[Items listed in a dataset]
--

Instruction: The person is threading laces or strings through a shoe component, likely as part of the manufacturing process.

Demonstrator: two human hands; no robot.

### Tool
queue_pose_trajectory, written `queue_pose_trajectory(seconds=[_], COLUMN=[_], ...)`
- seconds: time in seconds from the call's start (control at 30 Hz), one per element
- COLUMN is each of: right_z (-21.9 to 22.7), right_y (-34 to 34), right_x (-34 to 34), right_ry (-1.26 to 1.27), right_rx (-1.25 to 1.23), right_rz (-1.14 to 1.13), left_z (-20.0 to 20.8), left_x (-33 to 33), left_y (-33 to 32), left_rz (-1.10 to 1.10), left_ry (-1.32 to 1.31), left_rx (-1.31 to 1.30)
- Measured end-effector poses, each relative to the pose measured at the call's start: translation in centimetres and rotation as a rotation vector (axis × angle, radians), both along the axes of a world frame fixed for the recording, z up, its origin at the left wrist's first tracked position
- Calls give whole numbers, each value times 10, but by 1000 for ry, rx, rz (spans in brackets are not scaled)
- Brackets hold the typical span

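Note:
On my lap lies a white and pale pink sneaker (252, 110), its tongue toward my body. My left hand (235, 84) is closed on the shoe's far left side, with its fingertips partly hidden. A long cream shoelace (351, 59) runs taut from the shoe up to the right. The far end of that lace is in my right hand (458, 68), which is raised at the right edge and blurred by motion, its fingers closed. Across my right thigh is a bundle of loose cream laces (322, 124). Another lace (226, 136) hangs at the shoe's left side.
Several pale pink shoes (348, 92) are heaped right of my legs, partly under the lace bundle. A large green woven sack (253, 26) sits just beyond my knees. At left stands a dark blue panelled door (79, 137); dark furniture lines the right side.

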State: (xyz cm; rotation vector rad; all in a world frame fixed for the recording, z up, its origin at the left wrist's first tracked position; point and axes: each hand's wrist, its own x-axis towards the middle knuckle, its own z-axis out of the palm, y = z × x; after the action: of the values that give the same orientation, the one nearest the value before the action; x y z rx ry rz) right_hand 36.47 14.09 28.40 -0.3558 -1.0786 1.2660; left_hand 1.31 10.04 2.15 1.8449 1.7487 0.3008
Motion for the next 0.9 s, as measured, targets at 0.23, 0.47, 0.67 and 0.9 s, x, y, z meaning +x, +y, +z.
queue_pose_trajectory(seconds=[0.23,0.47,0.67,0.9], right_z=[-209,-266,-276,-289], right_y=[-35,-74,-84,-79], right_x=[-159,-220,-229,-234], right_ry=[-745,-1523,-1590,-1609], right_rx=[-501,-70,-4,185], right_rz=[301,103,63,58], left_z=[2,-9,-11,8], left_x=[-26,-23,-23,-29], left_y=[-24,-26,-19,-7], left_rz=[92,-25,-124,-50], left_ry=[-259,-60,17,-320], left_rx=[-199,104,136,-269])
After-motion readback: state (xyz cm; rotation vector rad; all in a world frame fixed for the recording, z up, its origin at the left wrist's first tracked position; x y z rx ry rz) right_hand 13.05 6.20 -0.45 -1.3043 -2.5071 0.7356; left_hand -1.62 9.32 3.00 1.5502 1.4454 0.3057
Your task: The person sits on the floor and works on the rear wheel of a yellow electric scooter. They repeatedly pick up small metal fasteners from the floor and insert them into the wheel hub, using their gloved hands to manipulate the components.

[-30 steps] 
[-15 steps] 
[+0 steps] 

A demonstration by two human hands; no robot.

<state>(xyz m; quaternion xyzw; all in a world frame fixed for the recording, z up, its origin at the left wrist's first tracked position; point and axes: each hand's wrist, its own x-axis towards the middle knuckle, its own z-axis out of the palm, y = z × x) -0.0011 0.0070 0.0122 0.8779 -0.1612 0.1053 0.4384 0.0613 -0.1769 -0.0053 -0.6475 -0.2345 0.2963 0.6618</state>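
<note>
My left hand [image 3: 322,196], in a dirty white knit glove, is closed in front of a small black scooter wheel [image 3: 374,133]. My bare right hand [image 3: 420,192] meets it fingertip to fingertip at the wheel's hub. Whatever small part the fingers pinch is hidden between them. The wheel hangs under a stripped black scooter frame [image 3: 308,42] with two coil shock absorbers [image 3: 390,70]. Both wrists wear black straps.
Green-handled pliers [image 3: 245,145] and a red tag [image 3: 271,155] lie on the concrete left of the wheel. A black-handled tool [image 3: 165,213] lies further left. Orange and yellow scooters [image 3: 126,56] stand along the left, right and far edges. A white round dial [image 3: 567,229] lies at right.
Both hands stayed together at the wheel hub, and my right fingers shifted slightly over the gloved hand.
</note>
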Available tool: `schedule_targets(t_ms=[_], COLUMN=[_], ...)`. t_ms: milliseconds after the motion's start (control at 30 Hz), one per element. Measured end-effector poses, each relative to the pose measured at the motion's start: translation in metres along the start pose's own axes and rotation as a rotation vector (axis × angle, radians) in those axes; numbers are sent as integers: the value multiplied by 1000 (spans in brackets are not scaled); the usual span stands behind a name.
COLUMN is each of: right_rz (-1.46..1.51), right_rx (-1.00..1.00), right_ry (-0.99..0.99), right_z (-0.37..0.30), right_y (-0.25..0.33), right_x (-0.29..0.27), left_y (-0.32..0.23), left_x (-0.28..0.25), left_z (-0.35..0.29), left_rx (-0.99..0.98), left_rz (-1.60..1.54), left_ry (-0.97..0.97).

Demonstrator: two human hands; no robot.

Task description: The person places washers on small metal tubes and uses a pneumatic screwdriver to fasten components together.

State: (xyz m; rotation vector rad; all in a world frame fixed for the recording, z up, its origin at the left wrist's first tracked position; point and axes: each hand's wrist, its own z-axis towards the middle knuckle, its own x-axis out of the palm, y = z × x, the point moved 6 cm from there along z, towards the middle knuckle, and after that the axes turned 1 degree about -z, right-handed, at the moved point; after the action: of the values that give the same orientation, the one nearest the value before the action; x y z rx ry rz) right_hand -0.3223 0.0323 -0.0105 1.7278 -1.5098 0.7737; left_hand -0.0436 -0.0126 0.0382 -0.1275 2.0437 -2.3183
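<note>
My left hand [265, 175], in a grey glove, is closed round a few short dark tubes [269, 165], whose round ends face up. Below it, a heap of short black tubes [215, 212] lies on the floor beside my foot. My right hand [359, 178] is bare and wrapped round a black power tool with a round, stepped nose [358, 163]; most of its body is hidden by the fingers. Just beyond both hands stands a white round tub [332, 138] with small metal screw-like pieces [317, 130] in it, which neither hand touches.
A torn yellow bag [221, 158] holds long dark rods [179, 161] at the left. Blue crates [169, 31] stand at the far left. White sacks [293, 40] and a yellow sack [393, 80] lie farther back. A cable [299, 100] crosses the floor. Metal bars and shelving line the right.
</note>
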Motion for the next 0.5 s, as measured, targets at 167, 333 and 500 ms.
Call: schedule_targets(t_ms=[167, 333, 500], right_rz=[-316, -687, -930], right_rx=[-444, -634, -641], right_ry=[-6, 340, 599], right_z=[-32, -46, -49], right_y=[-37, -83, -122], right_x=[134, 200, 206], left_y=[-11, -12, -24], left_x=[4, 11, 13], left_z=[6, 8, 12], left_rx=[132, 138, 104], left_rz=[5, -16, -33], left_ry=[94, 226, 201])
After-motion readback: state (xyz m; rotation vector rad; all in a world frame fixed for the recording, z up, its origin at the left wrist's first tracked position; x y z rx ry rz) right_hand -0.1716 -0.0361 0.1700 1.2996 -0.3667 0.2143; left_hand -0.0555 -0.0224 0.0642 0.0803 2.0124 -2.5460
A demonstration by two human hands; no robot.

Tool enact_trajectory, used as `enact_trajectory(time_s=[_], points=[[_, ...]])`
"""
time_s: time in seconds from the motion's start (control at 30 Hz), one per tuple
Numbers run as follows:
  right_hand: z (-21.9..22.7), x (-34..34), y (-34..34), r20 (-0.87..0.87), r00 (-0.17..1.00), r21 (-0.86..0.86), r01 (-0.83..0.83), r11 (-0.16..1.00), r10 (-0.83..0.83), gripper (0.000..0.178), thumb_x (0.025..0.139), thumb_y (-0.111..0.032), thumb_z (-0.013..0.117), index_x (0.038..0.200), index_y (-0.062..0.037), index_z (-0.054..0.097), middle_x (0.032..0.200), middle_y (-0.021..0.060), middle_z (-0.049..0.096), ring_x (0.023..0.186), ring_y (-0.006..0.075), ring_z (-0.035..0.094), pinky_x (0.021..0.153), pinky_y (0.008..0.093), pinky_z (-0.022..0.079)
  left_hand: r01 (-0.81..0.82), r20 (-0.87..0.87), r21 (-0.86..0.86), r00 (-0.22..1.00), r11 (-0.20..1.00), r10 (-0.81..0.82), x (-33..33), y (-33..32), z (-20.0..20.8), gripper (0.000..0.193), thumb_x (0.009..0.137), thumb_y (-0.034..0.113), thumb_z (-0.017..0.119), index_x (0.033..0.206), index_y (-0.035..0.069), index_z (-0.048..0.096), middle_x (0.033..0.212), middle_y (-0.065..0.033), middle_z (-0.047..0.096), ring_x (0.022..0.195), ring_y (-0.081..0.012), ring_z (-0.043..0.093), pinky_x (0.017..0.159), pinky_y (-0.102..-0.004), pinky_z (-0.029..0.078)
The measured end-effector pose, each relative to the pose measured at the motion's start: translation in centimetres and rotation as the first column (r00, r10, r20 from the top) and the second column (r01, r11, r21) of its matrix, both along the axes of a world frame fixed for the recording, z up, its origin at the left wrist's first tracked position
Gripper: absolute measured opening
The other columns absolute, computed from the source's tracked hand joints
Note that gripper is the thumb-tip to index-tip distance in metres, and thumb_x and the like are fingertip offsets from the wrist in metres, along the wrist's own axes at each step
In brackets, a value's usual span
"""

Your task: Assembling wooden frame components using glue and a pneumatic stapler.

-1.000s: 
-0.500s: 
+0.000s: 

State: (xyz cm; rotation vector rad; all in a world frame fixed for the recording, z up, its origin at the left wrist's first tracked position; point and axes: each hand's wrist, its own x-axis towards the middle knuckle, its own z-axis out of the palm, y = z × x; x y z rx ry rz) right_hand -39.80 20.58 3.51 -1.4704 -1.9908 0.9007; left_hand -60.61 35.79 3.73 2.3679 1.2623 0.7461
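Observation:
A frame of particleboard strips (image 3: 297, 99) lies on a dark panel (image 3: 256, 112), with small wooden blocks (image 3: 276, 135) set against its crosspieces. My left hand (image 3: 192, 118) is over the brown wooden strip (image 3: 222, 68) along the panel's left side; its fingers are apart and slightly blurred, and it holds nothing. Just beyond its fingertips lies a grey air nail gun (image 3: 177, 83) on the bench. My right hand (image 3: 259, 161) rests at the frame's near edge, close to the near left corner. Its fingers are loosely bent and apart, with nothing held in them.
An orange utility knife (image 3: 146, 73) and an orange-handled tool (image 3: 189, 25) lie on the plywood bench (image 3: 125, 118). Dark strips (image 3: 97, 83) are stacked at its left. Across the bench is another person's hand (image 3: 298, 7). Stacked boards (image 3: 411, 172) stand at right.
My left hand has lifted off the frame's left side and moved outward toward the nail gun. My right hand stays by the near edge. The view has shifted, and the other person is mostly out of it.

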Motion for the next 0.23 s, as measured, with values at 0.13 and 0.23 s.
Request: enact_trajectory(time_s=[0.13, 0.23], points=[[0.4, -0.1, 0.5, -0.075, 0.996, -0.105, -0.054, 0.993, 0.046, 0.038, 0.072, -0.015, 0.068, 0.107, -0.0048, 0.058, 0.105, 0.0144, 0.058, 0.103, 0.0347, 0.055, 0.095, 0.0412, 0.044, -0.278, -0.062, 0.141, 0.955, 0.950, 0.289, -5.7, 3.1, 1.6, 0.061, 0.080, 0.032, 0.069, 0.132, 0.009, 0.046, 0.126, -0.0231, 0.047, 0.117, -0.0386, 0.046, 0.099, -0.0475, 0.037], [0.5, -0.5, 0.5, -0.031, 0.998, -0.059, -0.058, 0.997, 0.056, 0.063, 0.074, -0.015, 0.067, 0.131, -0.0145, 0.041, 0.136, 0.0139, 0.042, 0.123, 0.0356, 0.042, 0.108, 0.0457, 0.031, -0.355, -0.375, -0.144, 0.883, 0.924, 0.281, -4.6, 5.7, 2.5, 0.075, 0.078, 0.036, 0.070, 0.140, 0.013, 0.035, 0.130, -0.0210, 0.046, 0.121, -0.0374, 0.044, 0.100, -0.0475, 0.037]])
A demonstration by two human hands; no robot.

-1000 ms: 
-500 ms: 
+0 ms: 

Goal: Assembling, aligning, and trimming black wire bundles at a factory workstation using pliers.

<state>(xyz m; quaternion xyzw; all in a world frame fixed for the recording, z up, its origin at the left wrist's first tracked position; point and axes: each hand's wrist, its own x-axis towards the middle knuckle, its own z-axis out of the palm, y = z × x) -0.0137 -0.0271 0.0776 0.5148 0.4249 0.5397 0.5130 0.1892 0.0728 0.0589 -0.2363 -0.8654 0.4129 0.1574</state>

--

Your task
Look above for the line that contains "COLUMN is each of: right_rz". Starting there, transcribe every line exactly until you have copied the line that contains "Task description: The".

Solved exercise
COLUMN is each of: right_rz (-1.46..1.51), right_rx (-1.00..1.00), right_ry (-0.99..0.99), right_z (-0.37..0.30), right_y (-0.25..0.33), right_x (-0.29..0.27), left_y (-0.32..0.23), left_x (-0.28..0.25), left_z (-0.35..0.29), left_rx (-0.99..0.98), left_rz (-1.60..1.54), left_ry (-0.97..0.97).

Demonstrator: two human hands; no robot.

Task description: The person places washers on small metal tubes and uses a pneumatic screwdriver to fasten components together.

That's the full output for the exercise.